I first have to ask myself if we have any precedence for a technology rewiring our brains from before the Internet came along, and of course we have catalysts like television. Before we had instant access to billions of electronic pages, images, and video, we had access to a never-ending stream of visual stimulation. In it’s earlier days (back when I was a kid) TV was viewed much the same as the Internet is today. People that had not grown up with it felt it was too addictive, filled your head with junk, and often caused kids to just sit around for hours at a time when they could have been playing outside with a refrigerator box, or a some sticks. Sure, the moon landing was cool, but generally, there was not much on that was beneficial to ones life.
Eventually, TV matured to the point of new entertainment forms like MTV and that is when we started to notice that it was causing watchers to get a specific form of attention deficit. If content delivery in real life was not flashy, intriguing, loud, and fast paced, kids would lose interest in about 90 seconds. Teachers were the first to complain about the MTV generation and the difficulties in holding their attention. So did TV rewire a generations brains? Or, was TV just a dense information delivery source that made others look pale by comparison?
So along come the Internet and all of its permutations, such as social networking sites, YouTube, powerful search engines, Twitter, and other instant communication capabilities. Now we are seeing the amount of time spent watching TV dropping and the rate of Internet use increasing. We also see Internet devices becoming like outboard brains. We can lean on them to inform us of any fact, memorize bits of information on our behalf, help us communicate instantly with contacts, and find just about any piece of content every produced. Access to these capabilities from a device that fits in our pockets certainly impacts just about every aspect of life as we know it. Which brings us back to the question as to whether and outboard brain rewires our brains, and if so, how.

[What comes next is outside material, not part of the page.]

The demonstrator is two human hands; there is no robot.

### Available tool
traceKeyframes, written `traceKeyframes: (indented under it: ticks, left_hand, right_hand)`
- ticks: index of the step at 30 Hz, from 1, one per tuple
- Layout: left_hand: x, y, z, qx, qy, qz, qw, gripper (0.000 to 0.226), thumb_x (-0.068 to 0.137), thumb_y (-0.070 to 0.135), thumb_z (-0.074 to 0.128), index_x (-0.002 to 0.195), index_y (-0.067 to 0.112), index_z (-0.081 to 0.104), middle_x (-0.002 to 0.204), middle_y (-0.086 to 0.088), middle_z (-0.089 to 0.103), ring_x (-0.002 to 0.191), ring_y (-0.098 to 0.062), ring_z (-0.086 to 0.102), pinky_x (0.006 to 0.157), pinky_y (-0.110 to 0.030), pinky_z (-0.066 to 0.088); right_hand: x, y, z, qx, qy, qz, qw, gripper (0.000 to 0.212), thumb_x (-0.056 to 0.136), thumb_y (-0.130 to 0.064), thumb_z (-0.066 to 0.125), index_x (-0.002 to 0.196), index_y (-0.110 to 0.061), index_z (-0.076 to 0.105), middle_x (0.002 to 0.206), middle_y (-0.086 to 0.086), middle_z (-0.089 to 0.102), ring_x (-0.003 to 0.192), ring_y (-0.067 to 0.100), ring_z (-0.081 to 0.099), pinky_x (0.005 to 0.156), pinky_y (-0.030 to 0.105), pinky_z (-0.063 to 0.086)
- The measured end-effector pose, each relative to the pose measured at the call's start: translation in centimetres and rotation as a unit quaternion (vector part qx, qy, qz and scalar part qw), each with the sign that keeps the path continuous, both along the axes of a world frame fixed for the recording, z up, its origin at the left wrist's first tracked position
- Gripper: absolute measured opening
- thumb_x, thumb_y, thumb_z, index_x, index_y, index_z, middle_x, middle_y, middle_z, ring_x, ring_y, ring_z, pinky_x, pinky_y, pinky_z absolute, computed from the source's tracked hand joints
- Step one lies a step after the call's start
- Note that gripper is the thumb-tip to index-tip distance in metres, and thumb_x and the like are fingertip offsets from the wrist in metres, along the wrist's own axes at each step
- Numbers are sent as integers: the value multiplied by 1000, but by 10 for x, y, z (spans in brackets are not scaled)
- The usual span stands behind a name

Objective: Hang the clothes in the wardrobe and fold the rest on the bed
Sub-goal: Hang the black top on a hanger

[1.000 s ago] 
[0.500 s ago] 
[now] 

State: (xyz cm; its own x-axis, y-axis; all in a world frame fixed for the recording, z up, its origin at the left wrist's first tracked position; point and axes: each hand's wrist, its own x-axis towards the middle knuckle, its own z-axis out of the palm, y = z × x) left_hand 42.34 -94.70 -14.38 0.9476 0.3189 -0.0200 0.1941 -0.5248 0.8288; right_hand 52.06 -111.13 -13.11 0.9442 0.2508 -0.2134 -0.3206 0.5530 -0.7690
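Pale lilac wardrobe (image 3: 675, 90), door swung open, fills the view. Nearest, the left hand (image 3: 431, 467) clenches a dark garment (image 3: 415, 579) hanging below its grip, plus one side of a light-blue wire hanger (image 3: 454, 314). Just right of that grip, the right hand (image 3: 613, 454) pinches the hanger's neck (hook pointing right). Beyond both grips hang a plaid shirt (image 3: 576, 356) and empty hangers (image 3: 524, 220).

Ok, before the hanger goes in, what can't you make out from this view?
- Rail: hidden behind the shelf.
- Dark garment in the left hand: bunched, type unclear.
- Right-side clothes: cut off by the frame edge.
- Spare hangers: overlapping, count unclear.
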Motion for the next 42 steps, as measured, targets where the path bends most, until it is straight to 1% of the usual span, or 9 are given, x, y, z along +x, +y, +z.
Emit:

The assumption that we are dumber because we are leaning too hard on the outboard brain flies in the face of logic. The argument that we are interrupted by too much stimulation, or that we can just ask the magic box any question so we are not force to memorize the answers sounds good, but fails to really tell the whole story. Yes we are more interrupted by technology at this point. Yes, there is less of a need to memorize facts when they are all instantly available to us. But that pales in comparison to the positives we get from the Internet. I am going to simply list the positives, and rest my case because there really will be nothing else to say…
- Access to instructions on how to do anything you can possibly imagine allows us to learn how to do things we would have never learned before.

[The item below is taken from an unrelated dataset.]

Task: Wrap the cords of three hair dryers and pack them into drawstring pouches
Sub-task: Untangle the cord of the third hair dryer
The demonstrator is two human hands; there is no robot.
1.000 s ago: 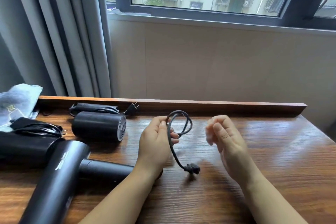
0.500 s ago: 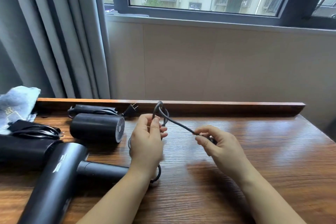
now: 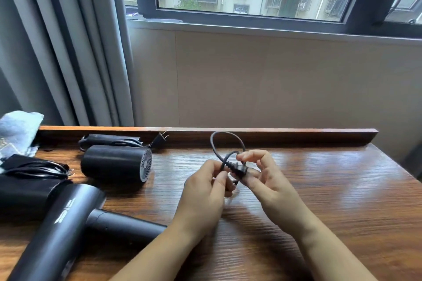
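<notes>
A black hair dryer lies at the near left of the wooden table, handle pointing right. Its dark cord rises in a loop above my hands. My left hand grips the coiled cord. My right hand pinches the plug end against the coil. A second dryer with its cord wrapped and plug lies further back. A third dryer with a bundled cord sits at the far left.
A grey-blue cloth pouch lies at the table's back left corner. A raised wooden ledge runs along the table's far edge under the window wall. Grey curtains hang at the left.
My right hand has brought the plug end in from the right to the coil in my left hand. The cord loop now stands above both hands.
</notes>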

- A more dense stream of information naturally results in more knowledge sticking in ones brain. This offsets the debt paid for interruptions
- The instant ability to find any fact or figure at a moments notice gives us the ability to do research on any subject from anywhere we happen to be standing. This is all about learning, and we can now learn more conveniently than ever before.
- With one search, you can find multiple opinions on any subject in a way you could never do before. It would have taken hours at a library to even gather a handful of opinions on a subject in the past. This was a barrier that caused people to not even look. Think about the improvements in our ability to manage our own health instead of depending on a doctor as an example.

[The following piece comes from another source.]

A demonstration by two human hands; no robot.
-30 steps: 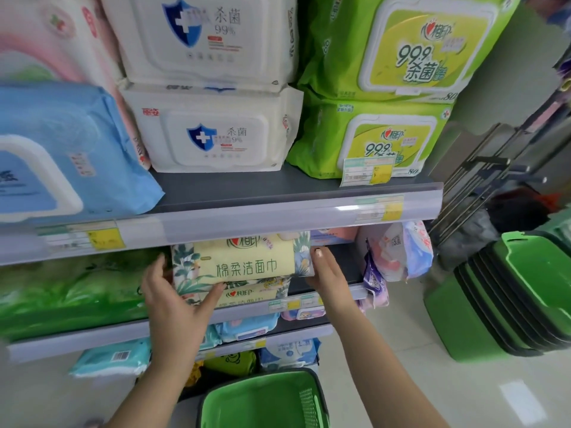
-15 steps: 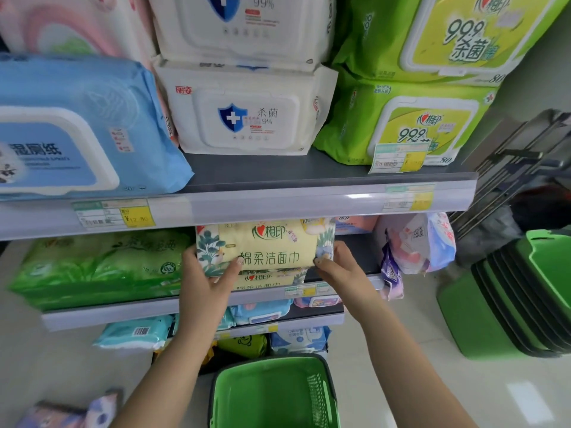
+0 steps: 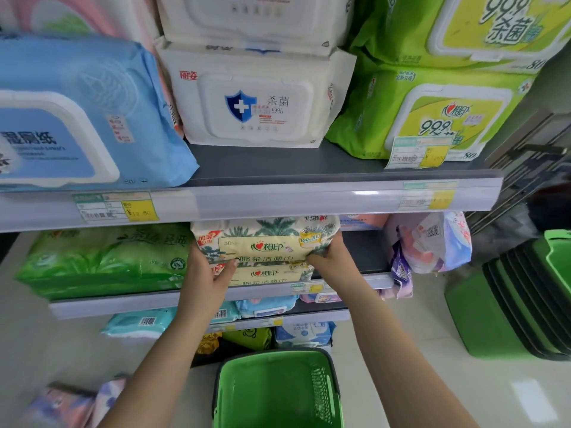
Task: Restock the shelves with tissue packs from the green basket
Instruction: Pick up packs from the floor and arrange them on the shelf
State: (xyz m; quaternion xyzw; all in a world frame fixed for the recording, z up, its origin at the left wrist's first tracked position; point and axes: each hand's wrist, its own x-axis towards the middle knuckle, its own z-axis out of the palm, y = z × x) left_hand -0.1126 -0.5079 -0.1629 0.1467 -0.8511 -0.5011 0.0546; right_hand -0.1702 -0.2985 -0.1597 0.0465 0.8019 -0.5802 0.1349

- The ability to build real time rivers of information on any subject so that we have information pushed to us in convenient ways allows us to stay current on any field of study, sport, health issue, career or subject. We simply had small and slow streams of information before the Internet. The volume of information on any one subject is now ten times what we once had at our fingertips.
- The ability to tap a community (our friends and contacts) to ask any question, at any time, from any place, gives us an ability to gain knowledge in an efficient way we have never had before.
Seriously… Saying the Internet makes us dumber would make about as much sense as saying that reading books at the library made us dumber.